I would like to do the southen tier, perhaps next year if my health holds out.

As a student I crossed the US both ways by Greyhound on one of those $99* tickets that let you ride any route once in each direction for six months. I deliberately took no reading matter, so that I spent my time on the 'hound listening to people. But I've often wondered if the Greyhound will take your bike, as busses here in Ireland do (mind, it's in the discretion of the driver, so don't try it in the rush hour or after lunch on Friday when the students are going home to the countryside).

But what I hanker for, though I never did it on a bicycle, only a few times by car over fifty years ago, is Autumn (in American English Fall) in New England. The colours of those trees are truly glorious.

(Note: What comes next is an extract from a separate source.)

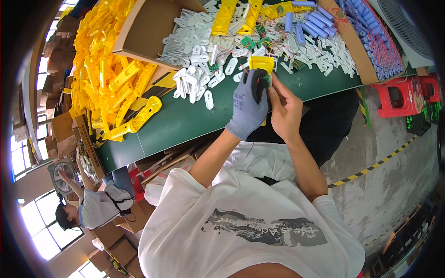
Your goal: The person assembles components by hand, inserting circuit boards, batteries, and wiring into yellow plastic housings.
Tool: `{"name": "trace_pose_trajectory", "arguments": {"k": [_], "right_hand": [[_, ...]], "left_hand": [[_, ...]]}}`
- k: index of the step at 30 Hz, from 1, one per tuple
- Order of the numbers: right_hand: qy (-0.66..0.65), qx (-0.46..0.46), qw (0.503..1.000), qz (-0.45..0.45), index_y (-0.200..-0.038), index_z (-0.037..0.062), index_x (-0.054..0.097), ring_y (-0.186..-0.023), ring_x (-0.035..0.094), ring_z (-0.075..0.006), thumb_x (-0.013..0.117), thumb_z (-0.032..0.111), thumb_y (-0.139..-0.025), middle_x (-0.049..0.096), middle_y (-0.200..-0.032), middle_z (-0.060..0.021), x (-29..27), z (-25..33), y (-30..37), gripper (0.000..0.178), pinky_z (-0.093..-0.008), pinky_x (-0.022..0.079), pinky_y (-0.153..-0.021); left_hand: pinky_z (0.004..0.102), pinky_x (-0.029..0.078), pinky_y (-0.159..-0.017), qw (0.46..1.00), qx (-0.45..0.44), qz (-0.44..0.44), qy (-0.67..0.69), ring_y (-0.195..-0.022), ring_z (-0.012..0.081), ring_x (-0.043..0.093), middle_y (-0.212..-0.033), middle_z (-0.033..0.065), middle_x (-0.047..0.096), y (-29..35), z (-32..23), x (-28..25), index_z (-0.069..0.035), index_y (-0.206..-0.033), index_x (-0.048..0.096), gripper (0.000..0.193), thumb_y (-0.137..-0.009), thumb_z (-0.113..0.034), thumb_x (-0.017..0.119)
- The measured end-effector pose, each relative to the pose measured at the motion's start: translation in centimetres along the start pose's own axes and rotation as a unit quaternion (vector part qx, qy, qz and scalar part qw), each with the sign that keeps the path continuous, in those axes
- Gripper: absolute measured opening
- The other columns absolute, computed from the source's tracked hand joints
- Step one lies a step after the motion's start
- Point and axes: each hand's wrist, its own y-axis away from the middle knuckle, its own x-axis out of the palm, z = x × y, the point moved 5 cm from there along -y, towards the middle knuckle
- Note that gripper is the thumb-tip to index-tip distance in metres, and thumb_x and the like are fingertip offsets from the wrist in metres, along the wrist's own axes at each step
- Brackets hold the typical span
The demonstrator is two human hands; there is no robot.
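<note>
A yellow plastic casing (261, 63) is held up over the near edge of the green table. My left hand (248, 104), in a grey glove with black fingers, is closed around its left side. My bare right hand (285, 110) presses thumb and fingers against its right side. Something small and green, perhaps a circuit board, shows between my fingers; most of it is hidden. Just beyond my hands lie white oval plastic pieces (231, 66), small green circuit boards (248, 43) with thin red wires, and loose blue-purple cylindrical battery cells (317, 24).
A heap of yellow casings (104, 69) covers the table's left side beside an open cardboard box (150, 30). At right, a cardboard tray (354, 44) borders many battery cells, near a fan (408, 23). Red stools (401, 97) stand on the floor. Another person (106, 204) works at left.
</note>
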Motion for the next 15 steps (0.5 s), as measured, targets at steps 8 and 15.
{"name": "trace_pose_trajectory", "arguments": {"k": [8,15], "right_hand": [[0.103,-0.052,0.993,0.033,-0.127,-0.0048,0.055,-0.082,0.062,-0.0094,0.056,0.0,-0.092,0.07,-0.1,-0.0139,-0.5,0.9,-0.5,0.035,-0.0243,0.051,-0.071],[-0.037,-0.048,0.997,0.057,-0.131,-0.0028,0.053,-0.097,0.062,-0.0139,0.047,0.001,-0.097,0.065,-0.116,-0.0149,-1.3,0.9,-0.8,0.035,-0.0259,0.049,-0.084]], "left_hand": [[0.0466,0.046,-0.067,1.0,0.015,-0.002,-0.023,-0.083,0.0431,0.055,-0.093,0.0234,0.054,-0.5,-1.1,0.0,-0.002,-0.109,0.051,0.03,-0.079,0.002,0.055],[0.0466,0.047,-0.073,0.999,0.01,0.005,0.048,-0.088,0.0455,0.056,-0.099,0.0256,0.057,-0.8,-0.6,-0.3,0.0,-0.112,0.051,0.03,-0.083,-0.002,0.053]]}}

Won't happen of course, but we can dream of some kind lady who'll undertake to look after our cats and foxes and hedgehogs for a couple of months... On a bicycle you'll have to choose your place and time carefully, probably moving from the Canadian border downwards as the trees turn from the last week in September to the middle of October.

The thing is that practically, my Round Ireland on the Little Roads Beside the Sea, from guesthouse to guesthouse by daily rides manageable on the right bicycle, is much more accessible (for instance, within my cycling experience), planable and therefore possible. I don't see it as a shrinking horizon -- I've been to all the continents and places of note -- but a more detailed progress than the mad dashes of one's youth.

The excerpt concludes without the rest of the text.